Here are highlights of the permanent ban:

  • The ban prohibits the use of an electronic device — whether personal or railroad supplied — if it interferes with that employee’s or another employee’s performance of safety-related duties. This means while the train is moving, a member of the crew is on the ground or riding rolling equipment during switching, or any railroad employee is assisting in the preparation of the train for movement.
  • While railroad-supplied electronic devices may not be used by the engineer while the train is moving, they may be used by the conductor for authorized business purposes in the cab if use does not interfere with performance of safety-related duties, a safety briefing is conducted that includes all crew members, and all crew members agree that it is safe to use the railroad-supplied electronic device.
  • There is no exception for personal or medical emergencies, such as to check on an ill or injured family member.
  • The ban includes use of personal global positioning service (GPS) devices.
  • The use of calculators is permitted for determining formulas such as train stopping calculations or tons per operative brake.
  • Stand-alone cameras (not part of a cellphone or other electronic device) are permitted to document a safety hazard or a violation of a rail safety law, regulation order, or standard. The camera must be turned off immediately after use. Stand-alone cameras may not be used by the engineer for the above purposes when the train is in motion.

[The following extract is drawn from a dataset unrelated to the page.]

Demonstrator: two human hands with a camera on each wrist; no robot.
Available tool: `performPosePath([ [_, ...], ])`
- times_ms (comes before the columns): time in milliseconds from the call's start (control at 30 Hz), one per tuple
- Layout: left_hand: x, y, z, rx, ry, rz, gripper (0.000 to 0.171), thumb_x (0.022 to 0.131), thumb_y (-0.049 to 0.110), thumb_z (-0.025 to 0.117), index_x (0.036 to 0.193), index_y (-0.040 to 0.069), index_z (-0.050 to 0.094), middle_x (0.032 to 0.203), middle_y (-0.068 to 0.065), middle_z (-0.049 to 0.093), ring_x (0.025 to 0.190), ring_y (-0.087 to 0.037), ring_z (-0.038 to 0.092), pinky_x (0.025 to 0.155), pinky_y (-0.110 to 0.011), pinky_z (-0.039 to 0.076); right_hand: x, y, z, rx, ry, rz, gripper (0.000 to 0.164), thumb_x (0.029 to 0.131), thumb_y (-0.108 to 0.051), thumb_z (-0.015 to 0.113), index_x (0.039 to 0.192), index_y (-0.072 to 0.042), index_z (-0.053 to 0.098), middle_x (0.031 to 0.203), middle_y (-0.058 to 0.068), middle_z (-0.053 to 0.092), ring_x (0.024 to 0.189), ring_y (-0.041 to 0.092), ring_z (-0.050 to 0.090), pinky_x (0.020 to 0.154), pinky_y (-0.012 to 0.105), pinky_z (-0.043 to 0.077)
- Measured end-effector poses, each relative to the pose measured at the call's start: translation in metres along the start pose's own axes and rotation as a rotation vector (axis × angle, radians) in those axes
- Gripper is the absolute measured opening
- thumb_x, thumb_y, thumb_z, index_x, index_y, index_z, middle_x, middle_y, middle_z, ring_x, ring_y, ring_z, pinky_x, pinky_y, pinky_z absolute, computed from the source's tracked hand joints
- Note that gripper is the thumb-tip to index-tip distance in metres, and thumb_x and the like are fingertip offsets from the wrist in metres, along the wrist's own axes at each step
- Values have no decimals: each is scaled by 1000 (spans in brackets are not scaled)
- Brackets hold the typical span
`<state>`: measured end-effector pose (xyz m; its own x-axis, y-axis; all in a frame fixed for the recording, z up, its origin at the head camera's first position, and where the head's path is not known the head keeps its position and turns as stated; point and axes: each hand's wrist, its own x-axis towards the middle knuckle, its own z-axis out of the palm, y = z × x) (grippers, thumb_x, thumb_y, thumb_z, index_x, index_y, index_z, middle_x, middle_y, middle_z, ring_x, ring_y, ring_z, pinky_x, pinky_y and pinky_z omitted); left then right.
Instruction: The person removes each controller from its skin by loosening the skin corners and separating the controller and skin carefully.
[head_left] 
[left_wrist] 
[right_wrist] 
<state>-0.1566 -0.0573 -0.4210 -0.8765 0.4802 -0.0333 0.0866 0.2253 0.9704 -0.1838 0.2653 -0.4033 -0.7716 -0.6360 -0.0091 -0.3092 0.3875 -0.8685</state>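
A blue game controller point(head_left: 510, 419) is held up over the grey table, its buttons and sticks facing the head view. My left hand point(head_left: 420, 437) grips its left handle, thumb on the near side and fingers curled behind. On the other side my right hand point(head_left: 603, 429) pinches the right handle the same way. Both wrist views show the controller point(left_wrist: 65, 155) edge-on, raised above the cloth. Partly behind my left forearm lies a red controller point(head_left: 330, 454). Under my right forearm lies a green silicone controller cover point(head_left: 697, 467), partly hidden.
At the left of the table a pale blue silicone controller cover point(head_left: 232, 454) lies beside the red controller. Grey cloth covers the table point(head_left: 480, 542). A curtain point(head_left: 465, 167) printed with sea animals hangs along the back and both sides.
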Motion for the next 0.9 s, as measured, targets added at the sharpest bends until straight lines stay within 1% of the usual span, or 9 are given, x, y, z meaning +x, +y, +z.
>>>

  • Crew members may use railroad-supplied multi-functional devices that include a camera for authorized business purposes as specified by the railroad in writing, and only after being approved by the FRA. An engineer is banned from using such a device when the train is in motion. The railroad-supplied device must be turned off immediately after use.
  • Deadheading crews may use personal electronic devices when not in the cab of the controlling locomotive and such use does not compromise the safety of any operating employee or the safety duties of another operating employee. But when in the cab of the controlling locomotive, deadheading employees are prohibited from using any electronic devices; and they must be turned off and the earpiece must be removed.
  • Personal medical devices such as hearing aids and blood sugar monitors may be used, but must be consistent with the railroad’s standards for medical fitness for duty.
  • A passenger train conductor or assistant conductor may use a railroad-supplied electronic or electrical device for an approved business purpose while on duty within the body of a passenger train or railroad business car. Use of the device shall not interfere with the responsibility to call or acknowledge any signal, inspect any passing train, or perform any other safety-sensitive duty assigned under the railroad’s operating rules and special instructions.
  • A passenger-train conductor or assistant conductor located inside the cab may use a GPS application or a railroad-supplied camera if the crew has held a safety briefing and all crewmembers have unanimously agreed that it is safe to use the device.
  • A passenger-train crewmember outside the cab of a locomotive may use a railroad-supplied camera to photograph a safety hazard if it is for an authorized business purpose and does not interfere with safety-related duties.
  • Railroads have the right to implement their own more stringent rules on the use of electronic devices; but railroads may not liberalize any provisions of the FRA permanent ban.
  • The ban does not subject engineers or conductors (when conductor certification is implemented) to revocation of their certification for a violation of the ban.
  • The FRA has authority under the law to subpoena cellphone records from a cellphone provider.